Decía Sor Lucía de Fátima al Padre Fuentes (26 de diciembre de 1957) que no existe «ningún problema, por difícil que sea, que no podamos resolver por el rezo del Santo Rosario». El rezo del Santo Rosario es un arma de guerra eficaz, no solamente para el combate espiritual, sino también para solucionar los problemas temporales.

Así, no hay ningún problema, temporal o sobre todo espiritual, referido a la vida personal de cada uno de nosotros, de nuestras familias, de las familias del mundo o de las comunidades religiosas, o de la vida de los pueblos y naciones, que no encuentre solución en el rezo del Santo Rosario. ¡Nada se le escapa a Santa María, Nuestra Madre!

De ahí que un grupo de jóvenes católicos de Madrid convoque un Rosario por la Juventud de España el próximo sábado 26 de febrero a las 19.00 h (calle de San Justo, 4).
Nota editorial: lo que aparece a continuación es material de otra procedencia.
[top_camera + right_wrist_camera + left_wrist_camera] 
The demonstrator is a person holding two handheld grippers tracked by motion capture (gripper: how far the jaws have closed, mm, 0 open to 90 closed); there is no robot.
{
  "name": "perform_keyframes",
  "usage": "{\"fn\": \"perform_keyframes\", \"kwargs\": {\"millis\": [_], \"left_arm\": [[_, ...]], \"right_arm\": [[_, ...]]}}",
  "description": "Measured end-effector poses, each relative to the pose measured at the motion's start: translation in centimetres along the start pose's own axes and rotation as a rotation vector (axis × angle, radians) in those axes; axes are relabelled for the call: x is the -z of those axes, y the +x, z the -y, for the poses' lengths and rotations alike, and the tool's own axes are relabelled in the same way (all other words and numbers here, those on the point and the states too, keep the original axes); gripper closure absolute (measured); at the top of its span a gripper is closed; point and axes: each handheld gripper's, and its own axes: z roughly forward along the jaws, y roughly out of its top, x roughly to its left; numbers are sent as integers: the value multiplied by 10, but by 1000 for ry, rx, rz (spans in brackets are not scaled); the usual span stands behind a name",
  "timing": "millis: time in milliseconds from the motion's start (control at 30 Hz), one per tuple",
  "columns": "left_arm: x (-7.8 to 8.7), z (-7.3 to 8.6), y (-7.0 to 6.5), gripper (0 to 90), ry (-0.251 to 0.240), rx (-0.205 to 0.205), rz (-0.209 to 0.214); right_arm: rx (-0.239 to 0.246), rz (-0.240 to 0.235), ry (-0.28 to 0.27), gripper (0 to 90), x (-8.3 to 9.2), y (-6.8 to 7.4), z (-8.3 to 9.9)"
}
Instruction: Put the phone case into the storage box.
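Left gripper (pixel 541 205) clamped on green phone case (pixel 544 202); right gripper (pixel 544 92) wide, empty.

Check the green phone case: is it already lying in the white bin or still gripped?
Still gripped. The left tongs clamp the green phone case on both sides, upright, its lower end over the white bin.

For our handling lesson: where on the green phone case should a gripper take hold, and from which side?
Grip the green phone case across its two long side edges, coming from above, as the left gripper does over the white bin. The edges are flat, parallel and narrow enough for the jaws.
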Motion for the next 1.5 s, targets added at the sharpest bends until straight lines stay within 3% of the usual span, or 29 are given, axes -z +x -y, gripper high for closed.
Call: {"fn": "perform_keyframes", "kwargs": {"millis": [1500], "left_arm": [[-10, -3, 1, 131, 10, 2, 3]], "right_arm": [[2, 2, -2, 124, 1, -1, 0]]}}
El recorrido será desde la Basílica Pontificia de San Miguel hasta la Plaza de España.

Oración por los frutos del rezo del Rosario

Santa María, Madre Nuestra, que en la Batalla de Lepanto (1571), en la que la Cristiandad combatía en inferioridad contra los turcos, diste la victoria a tus hijos, que confiados rezaban el Santo Rosario; ruega por nosotros.
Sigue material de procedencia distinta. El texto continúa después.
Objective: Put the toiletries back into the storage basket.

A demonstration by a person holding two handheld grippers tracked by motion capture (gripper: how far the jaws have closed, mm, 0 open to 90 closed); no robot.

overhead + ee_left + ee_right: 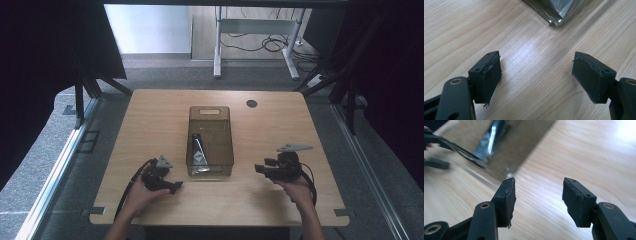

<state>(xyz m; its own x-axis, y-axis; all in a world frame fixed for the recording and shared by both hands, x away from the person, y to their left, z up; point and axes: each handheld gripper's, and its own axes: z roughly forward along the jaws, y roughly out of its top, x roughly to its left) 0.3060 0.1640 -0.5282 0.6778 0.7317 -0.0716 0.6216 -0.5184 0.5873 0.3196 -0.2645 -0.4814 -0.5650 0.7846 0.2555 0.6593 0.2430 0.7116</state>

Santa María, Madre Nuestra, que en la batalla contra los protestantes de la Rochelle (1628) diste la victoria al ejército francés, que cada noche te honraba con el rezo del Santo Rosario y llevaba tu imagen en procesión entorno a la ciudad sitiada; ruega por nosotros.

Santa María, Madre Nuestra, que defendiste la fe en Filipinas (1646), amenazada por una terrible flota de protestantes holandeses, y diste una victoria – humanamente inexplicable -, a los soldados que rezaban el Santo Rosario y defendían Manila al grito de “viva la fe en Cristo y la Virgen del Rosario”; ruega por nosotros.

Santa María, Madre Nuestra, que en la ciudad de Viena (1683), asediada por los turcos, en la que por cada soldado cristiano había tres musulmanes, diste la victoria al rey Juan Sobieski de Polonia, que no dejó de invocar el Santo Nombre de María y mantuvo el Santo Rosario todo el día entre sus manos; ruega por nosotros.

Santa María, Madre Nuestra, que protegiste a los jesuitas de Hiroshima (1945) que cada día rezaban juntos el Santo Rosario, y no permitiste que la bomba atómica – que cayó muy cerca de ellos -, destruyera su parroquia de Nuestra Señora de la Asunción, uno de los pocos edificios que resistió a la catástrofe; ruega por nosotros.

Santa María, Madre Nuestra, que tras la Segunda Guerra Mundial (1949-55), liberaste Austria de la ocupación comunista gracias a una Cruzada del Rosario en las familias y en las parroquias, predicada por el Padre Petrus Pavlicek, al que dijiste “recen el Rosario todos los días y habrá paz”; ruega por nosotros.

Santa María, Madre Nuestra, a la que millones de mujeres brasileñas invocaron rezando cada noche el Rosario en las calles, alcanzando el milagro de derrocar al gobierno comunista de Goulart (1964) sin derramamiento de sangre;               ruega por nosotros.

Santa María, Madre Nuestra, que mostraste el poder del Santo Rosario en la rebelión pacífica (1986) que derrocó al dictador Marcos, en la que los filipinos usaron sólo sus manos para sostener el rosario y sus rodillas para rezarlo; ruega por nosotros.

Santa María, Madre Nuestra, que en nuestra querida patria España, ante la aparente victoria del Maligno que ahoga y sofoca la voz de tu Hijo, que es el Camino, la Verdad y la Vida, nos darás la victoria por el rezo del Santo Rosario; ruega por nosotros.

Santa María, Madre Nuestra, que en la actual batalla contra la Cultura de la Muerte sabemos que #RezarSalvaVidas, y que darás la victoria a tus hijos, que confiados en tu intercesión, seguirán rezando el Santo Rosario a pesar del riesgo de ir a la cárcel; ruega por nosotros.

Santa María, Madre Nuestra, que ante los enemigos de la Cruz que quieren hacer desaparecer para la juventud española todo signo de esperanza y redención, darás la victoria a los que no olviden tu poder intercesor por el rezo del Rosario; ruega por nosotros.